Exercise prompt
Wherever the string "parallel" occurs in a line of these records, report that line.

[Dataset items]
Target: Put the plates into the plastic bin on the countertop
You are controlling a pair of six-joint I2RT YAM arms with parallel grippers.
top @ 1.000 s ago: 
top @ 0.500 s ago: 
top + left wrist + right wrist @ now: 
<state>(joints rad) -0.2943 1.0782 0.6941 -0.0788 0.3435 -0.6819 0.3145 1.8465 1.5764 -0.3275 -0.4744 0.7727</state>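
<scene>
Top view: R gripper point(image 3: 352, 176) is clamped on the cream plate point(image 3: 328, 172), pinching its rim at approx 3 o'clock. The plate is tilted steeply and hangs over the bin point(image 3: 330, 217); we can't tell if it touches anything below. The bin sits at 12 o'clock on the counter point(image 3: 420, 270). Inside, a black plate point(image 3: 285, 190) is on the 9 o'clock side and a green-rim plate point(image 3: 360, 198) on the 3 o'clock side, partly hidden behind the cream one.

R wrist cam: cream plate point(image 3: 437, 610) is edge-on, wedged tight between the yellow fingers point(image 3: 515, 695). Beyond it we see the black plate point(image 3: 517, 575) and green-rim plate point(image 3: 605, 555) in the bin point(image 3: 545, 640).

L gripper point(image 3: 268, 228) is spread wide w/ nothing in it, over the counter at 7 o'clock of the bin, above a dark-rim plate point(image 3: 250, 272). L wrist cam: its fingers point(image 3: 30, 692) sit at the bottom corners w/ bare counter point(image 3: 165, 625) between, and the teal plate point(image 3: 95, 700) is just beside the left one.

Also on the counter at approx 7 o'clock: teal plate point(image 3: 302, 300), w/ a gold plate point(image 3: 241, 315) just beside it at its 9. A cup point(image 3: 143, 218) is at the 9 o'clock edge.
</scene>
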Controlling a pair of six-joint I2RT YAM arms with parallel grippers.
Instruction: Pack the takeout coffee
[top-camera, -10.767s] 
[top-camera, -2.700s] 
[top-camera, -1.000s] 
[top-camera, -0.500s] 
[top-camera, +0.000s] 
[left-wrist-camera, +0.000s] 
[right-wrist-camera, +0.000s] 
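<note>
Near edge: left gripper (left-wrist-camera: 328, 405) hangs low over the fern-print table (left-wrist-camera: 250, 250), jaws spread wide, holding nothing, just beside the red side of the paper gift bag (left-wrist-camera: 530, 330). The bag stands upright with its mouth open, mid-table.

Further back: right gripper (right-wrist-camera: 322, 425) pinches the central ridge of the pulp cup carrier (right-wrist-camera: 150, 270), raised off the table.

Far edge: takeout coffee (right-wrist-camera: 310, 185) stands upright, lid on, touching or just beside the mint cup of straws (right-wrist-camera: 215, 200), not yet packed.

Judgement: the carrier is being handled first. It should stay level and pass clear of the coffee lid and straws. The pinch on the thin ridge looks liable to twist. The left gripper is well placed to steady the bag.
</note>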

Result for this exercise
You are controlling a pair of six-joint I2RT YAM arms with parallel grippers.
Controlling a pair of six-joint I2RT YAM arms with parallel grippers.

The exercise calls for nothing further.